Report back each line of the data that contains the word "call".

**DATASET RECORDS**
• • •

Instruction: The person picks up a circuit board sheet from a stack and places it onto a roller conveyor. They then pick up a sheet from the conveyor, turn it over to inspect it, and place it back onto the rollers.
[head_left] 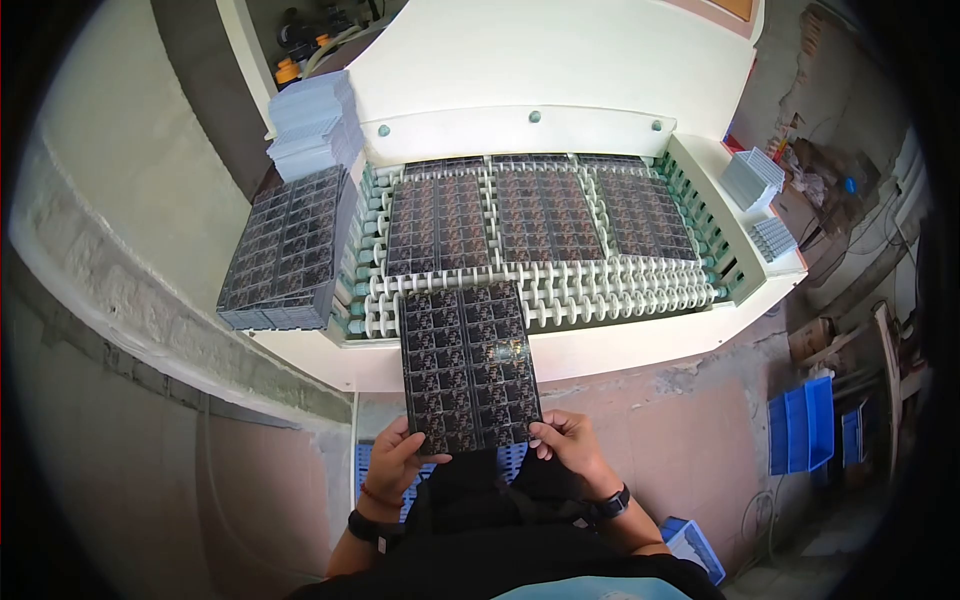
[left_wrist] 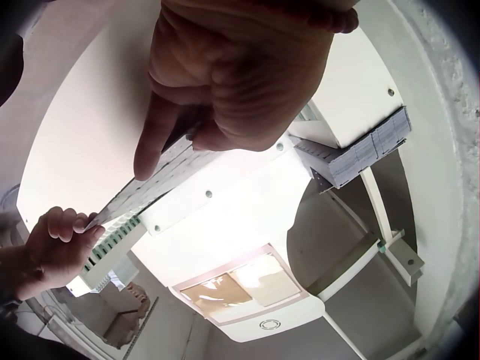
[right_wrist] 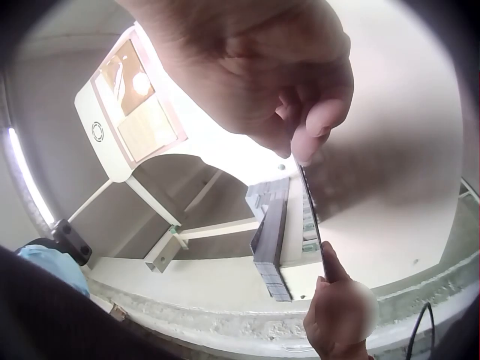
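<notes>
The left hand [head_left: 396, 460] and right hand [head_left: 574, 446] pinch a black rectangular grid-patterned panel [head_left: 468, 370] in their fingers, at the front of the white-roller conveyor [head_left: 625, 296]; a stack of similar panels [head_left: 285, 240] stands left of it.

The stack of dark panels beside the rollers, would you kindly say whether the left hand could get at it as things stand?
Probably not immediately: the left hand grips the held panel. The stack of dark panels lies uncovered, so freeing that hand would likely open the way.
</notes>
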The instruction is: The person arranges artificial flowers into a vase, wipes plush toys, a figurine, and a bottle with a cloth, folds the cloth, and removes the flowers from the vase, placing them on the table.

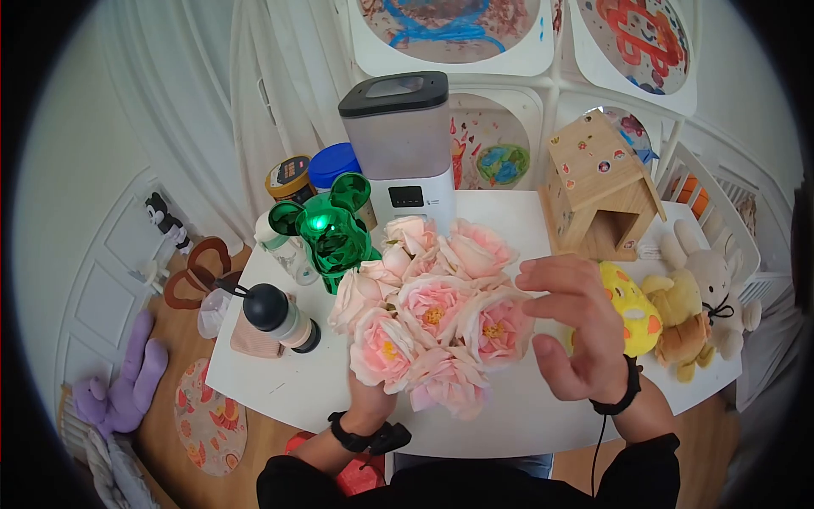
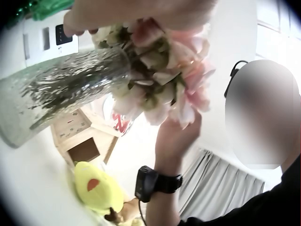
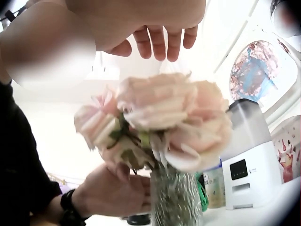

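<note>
A bouquet of pale pink flowers (image 1: 432, 312) stands in a textured clear glass vase (image 3: 175, 200); in the head view the blooms hide the vase. My left hand (image 3: 115, 193) is beside the vase's upper part, just under the blooms, with its fingers extended along the glass. From above, most of that hand (image 1: 371, 400) is covered by the flowers. My right hand (image 1: 570, 327) is raised at the right side of the bouquet, fingers loosely bent and spread, holding nothing. In the right wrist view its fingertips (image 3: 173, 52) hang above the petals.
Behind the bouquet are a shiny green bear-shaped object (image 1: 332, 233) and a white-and-grey dispenser (image 1: 415, 191). A dark-topped bottle (image 1: 275, 314) stands left on the white table (image 1: 526, 424). At the right are a wooden house (image 1: 593, 182), a yellow plush (image 1: 629, 310) and other soft toys.
</note>
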A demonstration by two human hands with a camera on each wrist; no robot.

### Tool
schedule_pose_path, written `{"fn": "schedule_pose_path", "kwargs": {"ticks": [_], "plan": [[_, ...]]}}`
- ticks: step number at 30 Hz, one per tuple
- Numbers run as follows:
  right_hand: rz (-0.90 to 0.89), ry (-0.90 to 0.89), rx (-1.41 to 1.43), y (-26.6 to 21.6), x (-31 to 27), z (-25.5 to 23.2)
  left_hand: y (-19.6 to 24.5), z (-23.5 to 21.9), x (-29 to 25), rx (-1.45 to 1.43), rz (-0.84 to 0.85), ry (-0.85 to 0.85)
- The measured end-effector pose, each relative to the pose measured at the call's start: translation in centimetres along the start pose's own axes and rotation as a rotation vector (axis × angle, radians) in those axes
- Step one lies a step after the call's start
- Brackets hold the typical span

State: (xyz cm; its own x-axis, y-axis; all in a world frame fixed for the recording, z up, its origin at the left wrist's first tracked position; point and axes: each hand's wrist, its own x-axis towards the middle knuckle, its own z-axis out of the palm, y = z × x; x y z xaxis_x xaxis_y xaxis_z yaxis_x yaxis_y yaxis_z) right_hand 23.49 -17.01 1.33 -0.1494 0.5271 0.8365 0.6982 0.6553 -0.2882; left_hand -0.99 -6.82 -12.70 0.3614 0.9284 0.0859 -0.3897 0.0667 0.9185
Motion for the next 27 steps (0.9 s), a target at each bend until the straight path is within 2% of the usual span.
{"fn": "schedule_pose_path", "kwargs": {"ticks": [1,3,4,6,8,9,10,12,13,15,16,18,23,25,27], "plan": [[0.013,-0.023,0.022,0.0,1.1,0.0,2.0,1.4,0.0,-0.197,0.156,0.150],[0.018,-0.109,0.051,0.4,3.7,0.8,3.7,0.3,1.0,0.137,0.633,0.106],[0.031,-0.185,0.072,0.5,5.1,1.4,4.9,0.9,1.1,0.135,0.638,0.115],[0.004,-0.230,0.065,1.1,7.1,3.2,8.5,2.7,0.8,0.458,0.815,0.136],[-0.028,-0.577,-0.119,1.8,8.1,4.4,11.4,4.0,0.9,0.734,0.682,-0.152],[0.015,-0.646,-0.161,2.1,7.7,5.4,11.9,4.9,1.0,0.757,0.594,-0.202],[0.006,-0.651,-0.165,2.2,7.8,5.6,11.9,5.5,1.4,0.751,0.600,-0.194],[0.065,-0.749,-0.239,2.0,8.0,5.9,11.9,6.2,2.0,1.174,0.714,-0.248],[0.062,-0.755,-0.246,2.2,7.8,6.0,11.8,6.1,2.1,1.148,0.689,-0.260],[0.011,-0.572,-0.095,2.7,7.0,5.8,11.5,6.0,2.1,1.154,0.668,-0.248],[0.007,-0.582,-0.099,2.6,6.7,5.6,11.3,6.0,2.1,1.169,0.643,-0.238],[0.008,-0.437,-0.053,2.4,6.2,5.5,10.9,6.0,2.0,1.176,0.628,-0.222],[-0.026,-0.352,-0.040,2.4,6.1,5.9,10.3,6.5,2.1,1.178,0.608,-0.219],[-0.033,-0.319,-0.021,2.7,5.8,6.2,10.3,6.5,2.2,1.087,0.557,-0.247],[0.029,-0.249,-0.024,2.9,5.4,6.5,10.0,6.6,2.3,1.094,0.585,-0.242]]}}
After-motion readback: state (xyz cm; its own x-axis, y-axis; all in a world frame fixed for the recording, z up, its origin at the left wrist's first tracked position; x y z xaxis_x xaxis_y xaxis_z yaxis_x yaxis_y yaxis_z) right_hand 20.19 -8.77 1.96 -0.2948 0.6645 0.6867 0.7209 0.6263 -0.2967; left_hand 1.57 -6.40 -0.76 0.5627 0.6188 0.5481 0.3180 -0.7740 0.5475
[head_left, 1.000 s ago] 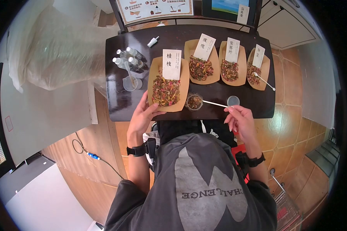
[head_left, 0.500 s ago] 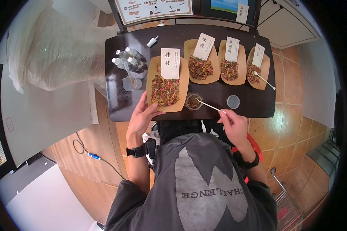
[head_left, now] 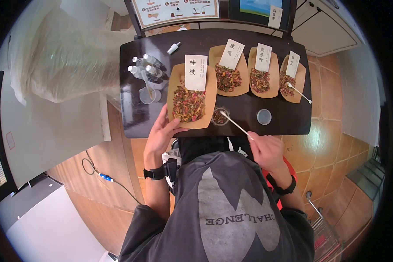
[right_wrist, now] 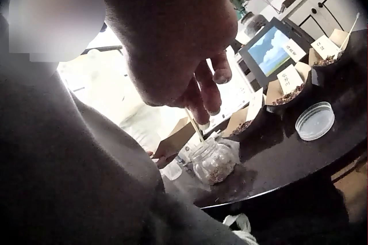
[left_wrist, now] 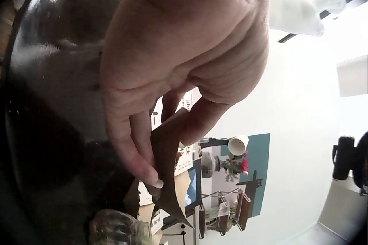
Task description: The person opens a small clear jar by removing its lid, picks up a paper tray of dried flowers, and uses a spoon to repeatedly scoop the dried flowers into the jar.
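My left hand (head_left: 161,133) grips the near left corner of a brown paper tray (head_left: 174,81), its thumb over the rim. Dried flowers and herbs (head_left: 188,104) fill the tray, and a white label card (head_left: 196,72) stands at its far end. In the left wrist view, the fingers (left_wrist: 133,159) hold the tray's edge from outside. My right hand (head_left: 267,150) pinches the handle end of a thin white spoon (head_left: 239,125). The spoon's far end is at the mouth of a small glass jar (right_wrist: 210,156), which has dried herbs inside and stands just right of the tray.
A round clear lid (head_left: 263,116) lies right of the jar. Further back stand several labelled trays (head_left: 244,89); another white spoon (head_left: 300,93) lies across the rightmost one. Small bottles (head_left: 147,65) and a clear cup (head_left: 146,95) are at the left, a white-capped piece (head_left: 174,47) behind.
My right hand has moved left and nearer my body, so the spoon now slants more steeply to the jar. My left hand keeps its hold, with the tray shifted only slightly.
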`<state>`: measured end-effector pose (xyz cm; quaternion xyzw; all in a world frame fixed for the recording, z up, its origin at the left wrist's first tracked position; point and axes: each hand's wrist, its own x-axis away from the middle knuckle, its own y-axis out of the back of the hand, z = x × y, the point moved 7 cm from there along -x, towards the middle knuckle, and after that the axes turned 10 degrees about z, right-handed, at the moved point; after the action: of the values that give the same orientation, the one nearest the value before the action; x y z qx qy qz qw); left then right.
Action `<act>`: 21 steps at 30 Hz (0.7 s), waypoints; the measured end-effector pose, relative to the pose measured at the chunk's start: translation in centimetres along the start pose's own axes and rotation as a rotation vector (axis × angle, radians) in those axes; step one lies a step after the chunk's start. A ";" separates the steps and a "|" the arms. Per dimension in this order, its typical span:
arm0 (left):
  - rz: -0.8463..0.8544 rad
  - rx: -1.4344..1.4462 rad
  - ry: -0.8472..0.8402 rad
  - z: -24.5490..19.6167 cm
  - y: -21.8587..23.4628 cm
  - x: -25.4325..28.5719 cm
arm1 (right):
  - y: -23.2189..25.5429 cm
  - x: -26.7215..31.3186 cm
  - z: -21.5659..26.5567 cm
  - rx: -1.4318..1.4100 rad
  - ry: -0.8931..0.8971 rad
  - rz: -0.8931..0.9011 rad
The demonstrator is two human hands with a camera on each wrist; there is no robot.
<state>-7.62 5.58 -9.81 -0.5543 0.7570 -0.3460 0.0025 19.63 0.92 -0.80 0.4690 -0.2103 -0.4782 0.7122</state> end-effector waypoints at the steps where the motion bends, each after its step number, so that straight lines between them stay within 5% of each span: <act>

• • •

**THE ANSWER**
- The measured end-effector pose, each relative to the pose measured at the call's start: translation in centimetres along the start pose's own axes and rotation as a rotation vector (axis × angle, radians) in those axes
- Step one lies a step after the call's start

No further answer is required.